The upside: Woods still managed to finish only one shot out of the playoff the last two weeks, and he was two shots away from making the playoff after a similar week at Torrey Pines.
Not too long ago, Woods had the reputation as being the best closer in golf. He won 18 straight times over five years when he had at least a share of the 36-hole lead. He remains 30-2 on the PGA Tour going into the final round.
Trouble is, Woods hasn’t been able to get to the final round in a position where everyone has to catch him. The last two tournaments, he has squandered the lead with a Saturday swoon and never could get his name atop the leaderboard at any point Sunday to at least give the final groups something to think about.
His reputation lately is that he can’t find a fairway.
If losing the lead to Sergio Garcia wasn’t enough to get under his skin, consider what the 24-year-old Spaniard said after watching Woods make a 30-foot birdie on the 17th to get within one shot of the lead Sunday at Las Colinas.
“I knew that he still had to play 18,” Garcia said. “And yeah, if you drive it well on 18, you can make a birdie. But unfortunately for him, he hasn’t been driving it all that great.”
Woods put a positive spin on his errant tee shots — 41 percent of the fairways at the Byron Nelson, only three fairways hit in the final round, and 13 consecutive drives on the weekend that failed to find the short grass.
“It was frustrating I wasn’t able to hit fairways,” he said. “But on top of that, I hit good shots that were landing in the fairway and were running into the rough.
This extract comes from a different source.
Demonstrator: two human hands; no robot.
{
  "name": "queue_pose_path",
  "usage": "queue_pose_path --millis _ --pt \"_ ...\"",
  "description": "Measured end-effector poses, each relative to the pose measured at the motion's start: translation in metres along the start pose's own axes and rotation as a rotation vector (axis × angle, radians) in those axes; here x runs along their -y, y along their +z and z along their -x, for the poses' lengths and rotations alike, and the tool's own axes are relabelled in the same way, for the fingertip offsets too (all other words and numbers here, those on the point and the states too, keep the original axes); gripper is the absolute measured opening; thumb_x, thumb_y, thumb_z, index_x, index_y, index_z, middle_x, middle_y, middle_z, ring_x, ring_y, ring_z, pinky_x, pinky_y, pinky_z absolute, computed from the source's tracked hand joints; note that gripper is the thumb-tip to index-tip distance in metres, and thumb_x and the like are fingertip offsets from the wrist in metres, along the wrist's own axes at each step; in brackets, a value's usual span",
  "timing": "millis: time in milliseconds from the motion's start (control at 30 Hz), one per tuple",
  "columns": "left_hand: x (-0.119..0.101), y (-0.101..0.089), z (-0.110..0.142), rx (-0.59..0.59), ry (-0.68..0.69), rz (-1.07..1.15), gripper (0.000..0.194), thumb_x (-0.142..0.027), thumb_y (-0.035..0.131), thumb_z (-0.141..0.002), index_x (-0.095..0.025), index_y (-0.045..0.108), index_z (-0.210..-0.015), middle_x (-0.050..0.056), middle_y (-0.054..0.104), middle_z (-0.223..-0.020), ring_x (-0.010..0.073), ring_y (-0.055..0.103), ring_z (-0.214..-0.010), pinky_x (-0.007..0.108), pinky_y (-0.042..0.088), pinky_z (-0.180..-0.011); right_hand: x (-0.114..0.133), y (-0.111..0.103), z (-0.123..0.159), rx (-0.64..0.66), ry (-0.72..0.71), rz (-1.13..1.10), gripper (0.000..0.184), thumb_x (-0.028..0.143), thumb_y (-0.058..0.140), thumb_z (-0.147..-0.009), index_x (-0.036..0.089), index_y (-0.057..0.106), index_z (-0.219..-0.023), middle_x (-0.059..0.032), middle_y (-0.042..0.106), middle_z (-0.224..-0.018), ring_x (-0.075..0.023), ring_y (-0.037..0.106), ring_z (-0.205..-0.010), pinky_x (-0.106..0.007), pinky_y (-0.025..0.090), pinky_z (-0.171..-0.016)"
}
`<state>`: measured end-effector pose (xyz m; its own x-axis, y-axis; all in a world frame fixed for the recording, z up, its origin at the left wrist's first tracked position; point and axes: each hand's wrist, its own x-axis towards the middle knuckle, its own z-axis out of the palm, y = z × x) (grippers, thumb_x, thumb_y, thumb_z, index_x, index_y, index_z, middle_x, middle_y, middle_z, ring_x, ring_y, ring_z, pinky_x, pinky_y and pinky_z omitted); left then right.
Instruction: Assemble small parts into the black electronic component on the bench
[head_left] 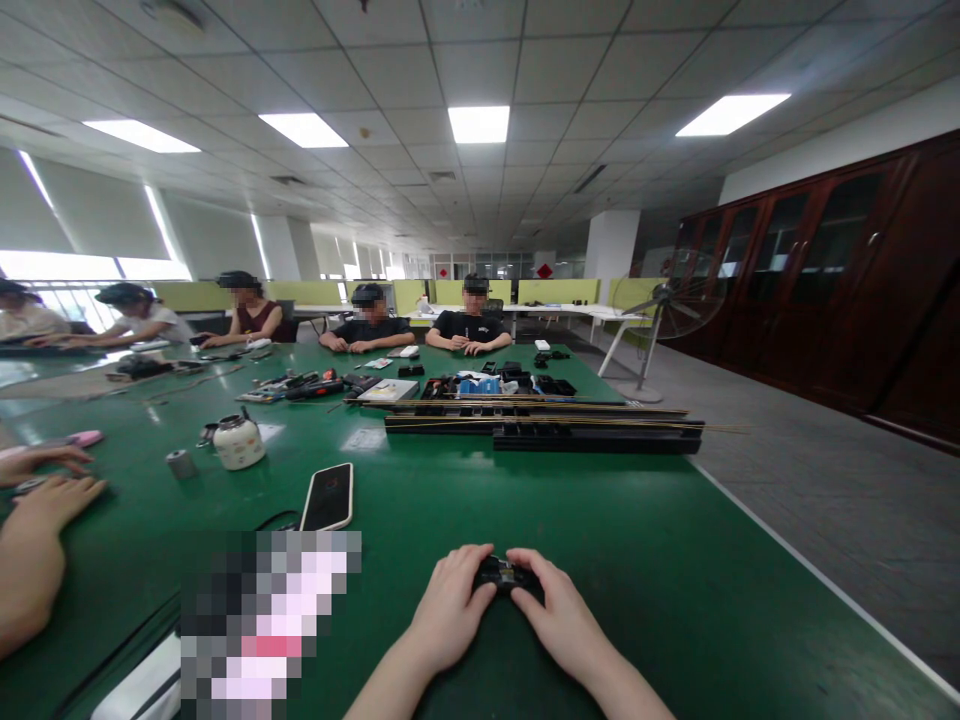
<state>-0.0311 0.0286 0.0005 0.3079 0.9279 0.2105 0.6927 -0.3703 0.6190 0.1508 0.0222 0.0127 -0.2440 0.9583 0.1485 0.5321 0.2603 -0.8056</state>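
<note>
A small black rounded device [507, 574], perhaps a computer mouse, lies low over the green table at the front middle. Some paler detail shows on its upper face, too small to make out. My left hand [457, 600] is curled round its left end, thumb at the near side and fingers at the far side. From the right, my right hand [555, 605] grips the other end the same way. Both palms hide much of the device, and I cannot tell whether it touches the tabletop.
A phone [328, 497] and a white jar [238, 442] stand left, with a grey cylinder [180, 464]. Black rails [596, 436] and thin rods lie ahead, with tools [300, 384] beyond. Another person's hands [56, 500] rest at left. Several people sit round the green table [637, 560].
</note>
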Motion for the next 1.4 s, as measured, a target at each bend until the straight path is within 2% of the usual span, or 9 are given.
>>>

I hit four shots that did that.”
Las Colinas is not Kapalua, where the fairways are 90 yards wide.
It’s no Shinnecock, either.
Statistics in golf can be misleading, which is why most of the top players concern themselves only with scoring average and number of victories.
Woods will never be mistaken for Fred Funk, who aims at lawnmower stripes in the fairway.
He is 159th in driving accuracy on the PGA Tour, hitting 56 percent of the fairways, his lowest ranking ever. In 2001, when Woods won The Players Championship and completed the “Tiger Slam” with his fourth straight major at the Masters, he ranked 145th. His highest ranking in driving accuracy was 49th in 1999.
Woods said an aggressive player is doing well when he hits about 60 percent of his fairways. He also said the best way to measure any player is to watch him.
Some of his misses, indeed, are stopping only a few feet off the fairway in thick grass. Others are off the map, like the drive he hit on No. 18 in the final round that left him no shot at the green.
John Cook played a practice round with him Tuesday and said every shot was pure. Cook played with him the first two rounds at the Nelson, and Woods only hit half of his fairways.
Woods keeps talking about learning to trust his swing. He also keeps saying he is close, which has been hard to believe this year. Throw out his victory in the Match Play Championship, and the closest Woods has been to the lead going into the final round was three shots at the Byron Nelson.
“Everything has been positive,” Woods said Tuesday. “Everything is going the direction I like to see it, and the results are starting to come together.
“It is close. I show signs of it, and then if I would just get a little bit more consistent with some shots, I would have been all right.”
There is tremendous focus on his swing these days. Dallas-based Hank Haney, the longtime coach for Mark O’Meara, watched Woods from behind the ropes and worked with him on the practice range all week.
There remains talk about his Nike driver, although that, too, is overblown. Woods can’t seem to hit the fairway no matter what club is in his hands.
The proof ultimately will be the results, which are not that far off.